# [Task description]
Reproduce each line below without any alteration.

#####

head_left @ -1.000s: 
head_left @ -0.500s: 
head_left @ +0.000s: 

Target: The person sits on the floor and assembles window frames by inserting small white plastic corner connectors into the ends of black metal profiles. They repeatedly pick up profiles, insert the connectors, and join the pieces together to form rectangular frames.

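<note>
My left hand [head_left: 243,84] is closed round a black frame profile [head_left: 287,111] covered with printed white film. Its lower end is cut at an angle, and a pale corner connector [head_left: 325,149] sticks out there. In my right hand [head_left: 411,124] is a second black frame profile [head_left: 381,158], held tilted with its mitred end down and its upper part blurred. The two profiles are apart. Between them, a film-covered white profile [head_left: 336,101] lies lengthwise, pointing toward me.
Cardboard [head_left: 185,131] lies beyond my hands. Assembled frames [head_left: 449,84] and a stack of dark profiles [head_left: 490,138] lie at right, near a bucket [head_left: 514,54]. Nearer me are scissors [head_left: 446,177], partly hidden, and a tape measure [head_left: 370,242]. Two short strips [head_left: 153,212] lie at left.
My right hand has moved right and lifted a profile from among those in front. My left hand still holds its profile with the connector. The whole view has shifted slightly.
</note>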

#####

# [Task solution]
head_left @ -1.000s: 
head_left @ -0.500s: 
head_left @ +0.000s: 

Target: The person sits on the floor and assembles window frames by inserting small white plastic corner connectors into the ends of black metal profiles. They repeatedly pick up profiles, insert the connectors, and join the pieces together to form rectangular frames.

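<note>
My left hand [head_left: 243,84] is closed round a black frame profile [head_left: 287,111] covered with printed white film. Its lower end is cut at an angle, and a pale corner connector [head_left: 325,149] sticks out there. In my right hand [head_left: 411,124] is a second black frame profile [head_left: 381,158], held tilted with its mitred end down and its upper part blurred. The two profiles are apart. Between them, a film-covered white profile [head_left: 336,101] lies lengthwise, pointing toward me.
Cardboard [head_left: 185,131] lies beyond my hands. Assembled frames [head_left: 449,84] and a stack of dark profiles [head_left: 490,138] lie at right, near a bucket [head_left: 514,54]. Nearer me are scissors [head_left: 446,177], partly hidden, and a tape measure [head_left: 370,242]. Two short strips [head_left: 153,212] lie at left.
My right hand has moved right and lifted a profile from among those in front. My left hand still holds its profile with the connector. The whole view has shifted slightly.
</note>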

No further output is given for this exercise.